In recent weeks, however, the camera lenses have been turned as several trackers have become the subject of scrutiny after high profile incidents. 

In one such incident, North Carolina U.S. Congressman Bob Etheridge was confronted by an unnamed youth with a video camera who asked about Mr. Etheridge’s support of the “Obama agenda” as he walked down the street in Washington, D.C. in mid-June. The Congressman got into a physical altercation with the man which later led to an apology from Etheridge.

The fad isn’t just a federal one. In Connecticut, trackers have become the subject of scrutiny in the Democratic gubernatorial primary as both the Lamont and Malloy campaigns send videographers to each others’ events in search of political kryptonite.  Malloy and Lamont have both been known to introduce their opponents trackers to the crowd at press conferences.

Given the importance of the races and the sheer number of people that will be represented by the Governor, the role that trackers fill is in familiarizing us with candidates that we generally don’t get to know well.  It fills our curiosity – who are these people who want to lead us? 

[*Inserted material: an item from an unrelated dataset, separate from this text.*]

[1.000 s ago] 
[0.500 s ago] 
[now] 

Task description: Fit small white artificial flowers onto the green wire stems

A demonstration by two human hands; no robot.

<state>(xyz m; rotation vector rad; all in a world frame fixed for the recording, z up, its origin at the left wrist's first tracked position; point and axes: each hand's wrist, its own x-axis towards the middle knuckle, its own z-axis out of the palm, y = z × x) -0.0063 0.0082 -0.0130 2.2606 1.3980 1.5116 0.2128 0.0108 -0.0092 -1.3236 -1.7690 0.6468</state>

But for playing to our curiosity and voyeurism, it is equally clear that we pay a price as a society. 

The tactic plays to our more base suspicion that politicians are scoundrels and a snippet of video of a Congressman with his hand on a tormenter may just be the evidence we need to validate our preconceived notions.

Rather than substance, the product of these trackers plays to our emotional relationships rather than a careful assessment of which candidate may be better suited to the job or represent the political views that we would seek to be championed. It is a sordid byproduct of a reality-TV culture that guiltily relishes the voyeurism of always-on cameras. 

The solution is equally simple, though. Ignore the television ads, bypass the dramatics of the horseracing and the salaciousness of the process stories so that you can focus on the public policy questions that confront our society and shape our dialogue in the marketplace of ideas. 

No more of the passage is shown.